EXERCISE INSTRUCTIONS
Down to the final line, write out the data below exactly.
(Beginning of DATA)
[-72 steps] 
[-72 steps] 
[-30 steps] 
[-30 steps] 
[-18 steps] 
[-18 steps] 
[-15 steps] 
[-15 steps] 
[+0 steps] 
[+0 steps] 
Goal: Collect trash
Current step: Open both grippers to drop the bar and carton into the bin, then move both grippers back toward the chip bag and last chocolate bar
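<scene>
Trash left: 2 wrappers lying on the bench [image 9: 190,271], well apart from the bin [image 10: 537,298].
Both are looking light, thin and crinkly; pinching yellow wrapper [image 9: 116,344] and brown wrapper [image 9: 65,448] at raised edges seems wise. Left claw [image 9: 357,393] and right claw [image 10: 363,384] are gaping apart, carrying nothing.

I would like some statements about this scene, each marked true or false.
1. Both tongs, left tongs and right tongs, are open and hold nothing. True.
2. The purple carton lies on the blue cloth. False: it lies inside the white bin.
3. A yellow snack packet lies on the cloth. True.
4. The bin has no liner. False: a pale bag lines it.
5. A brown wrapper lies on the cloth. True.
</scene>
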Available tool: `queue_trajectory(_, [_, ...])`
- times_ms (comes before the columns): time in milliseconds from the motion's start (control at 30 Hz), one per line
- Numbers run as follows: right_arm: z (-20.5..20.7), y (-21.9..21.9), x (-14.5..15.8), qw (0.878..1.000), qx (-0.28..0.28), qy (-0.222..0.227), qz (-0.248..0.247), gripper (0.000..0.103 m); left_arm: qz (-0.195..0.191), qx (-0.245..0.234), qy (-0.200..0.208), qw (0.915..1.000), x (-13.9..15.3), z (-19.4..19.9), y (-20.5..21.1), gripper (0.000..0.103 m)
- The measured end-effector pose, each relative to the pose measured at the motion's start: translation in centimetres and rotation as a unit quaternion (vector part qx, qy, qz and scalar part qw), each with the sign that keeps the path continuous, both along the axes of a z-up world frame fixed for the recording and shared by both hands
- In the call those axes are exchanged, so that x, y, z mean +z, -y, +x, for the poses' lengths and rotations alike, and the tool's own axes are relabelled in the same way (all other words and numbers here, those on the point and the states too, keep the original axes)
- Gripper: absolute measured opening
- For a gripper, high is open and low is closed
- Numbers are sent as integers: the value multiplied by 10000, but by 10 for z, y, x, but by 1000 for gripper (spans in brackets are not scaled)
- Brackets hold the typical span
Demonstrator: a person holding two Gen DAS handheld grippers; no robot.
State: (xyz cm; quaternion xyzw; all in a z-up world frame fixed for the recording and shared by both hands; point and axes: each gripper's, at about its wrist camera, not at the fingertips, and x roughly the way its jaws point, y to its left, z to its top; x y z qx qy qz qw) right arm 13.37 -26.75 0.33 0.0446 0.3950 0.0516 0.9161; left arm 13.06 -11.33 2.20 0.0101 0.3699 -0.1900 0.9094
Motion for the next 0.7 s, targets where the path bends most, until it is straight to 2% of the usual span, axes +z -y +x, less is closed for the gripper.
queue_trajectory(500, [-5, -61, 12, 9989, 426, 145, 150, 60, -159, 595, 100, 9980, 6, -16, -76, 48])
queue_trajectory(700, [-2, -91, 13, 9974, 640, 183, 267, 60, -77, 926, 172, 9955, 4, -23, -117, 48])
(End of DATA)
ANSWER TO THIS EXERCISE
[-72 steps] 
[-72 steps] 
[-30 steps] 
[-30 steps] 
[-18 steps] 
[-18 steps] 
[-15 steps] 
[-15 steps] 
[+0 steps] 
[+0 steps] 
Goal: Collect trash
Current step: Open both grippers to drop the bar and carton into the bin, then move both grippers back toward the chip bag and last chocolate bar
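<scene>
Trash left: 2 wrappers lying on the bench [image 9: 190,271], well apart from the bin [image 10: 537,298].
Both are looking light, thin and crinkly; pinching yellow wrapper [image 9: 116,344] and brown wrapper [image 9: 65,448] at raised edges seems wise. Left claw [image 9: 357,393] and right claw [image 10: 363,384] are gaping apart, carrying nothing.

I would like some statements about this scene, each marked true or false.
1. Both tongs, left tongs and right tongs, are open and hold nothing. True.
2. The purple carton lies on the blue cloth. False: it lies inside the white bin.
3. A yellow snack packet lies on the cloth. True.
4. The bin has no liner. False: a pale bag lines it.
5. A brown wrapper lies on the cloth. True.
</scene>
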Available tool: `queue_trajectory(_, [_, ...])`
- times_ms (comes before the columns): time in milliseconds from the motion's start (control at 30 Hz), one per line
- Numbers run as follows: right_arm: z (-20.5..20.7), y (-21.9..21.9), x (-14.5..15.8), qw (0.878..1.000), qx (-0.28..0.28), qy (-0.222..0.227), qz (-0.248..0.247), gripper (0.000..0.103 m); left_arm: qz (-0.195..0.191), qx (-0.245..0.234), qy (-0.200..0.208), qw (0.915..1.000), x (-13.9..15.3), z (-19.4..19.9), y (-20.5..21.1), gripper (0.000..0.103 m)
- The measured end-effector pose, each relative to the pose measured at the motion's start: translation in centimetres and rotation as a unit quaternion (vector part qx, qy, qz and scalar part qw), each with the sign that keeps the path continuous, both along the axes of a z-up world frame fixed for the recording and shared by both hands
- In the call those axes are exchanged, so that x, y, z mean +z, -y, +x, for the poses' lengths and rotations alike, and the tool's own axes are relabelled in the same way (all other words and numbers here, those on the point and the states too, keep the original axes)
- Gripper: absolute measured opening
- For a gripper, high is open and low is closed
- Numbers are sent as integers: the value multiplied by 10000, but by 10 for z, y, x, but by 1000 for gripper (spans in brackets are not scaled)
- Brackets hold the typical span
Demonstrator: a person holding two Gen DAS handheld grippers; no robot.
State: (xyz cm; quaternion xyzw; all in a z-up world frame fixed for the recording and shared by both hands; point and axes: each gripper's, at about its wrist camera, not at the fingertips, and x roughly the way its jaws point, y to its left, z to its top; x y z qx qy qz qw) right arm 13.37 -26.75 0.33 0.0446 0.3950 0.0516 0.9161; left arm 13.06 -11.33 2.20 0.0101 0.3699 -0.1900 0.9094
Motion for the next 0.7 s, targets where the path bends most, until it is straight to 2% of the usual span, axes +z -y +x, less is closed for the gripper.
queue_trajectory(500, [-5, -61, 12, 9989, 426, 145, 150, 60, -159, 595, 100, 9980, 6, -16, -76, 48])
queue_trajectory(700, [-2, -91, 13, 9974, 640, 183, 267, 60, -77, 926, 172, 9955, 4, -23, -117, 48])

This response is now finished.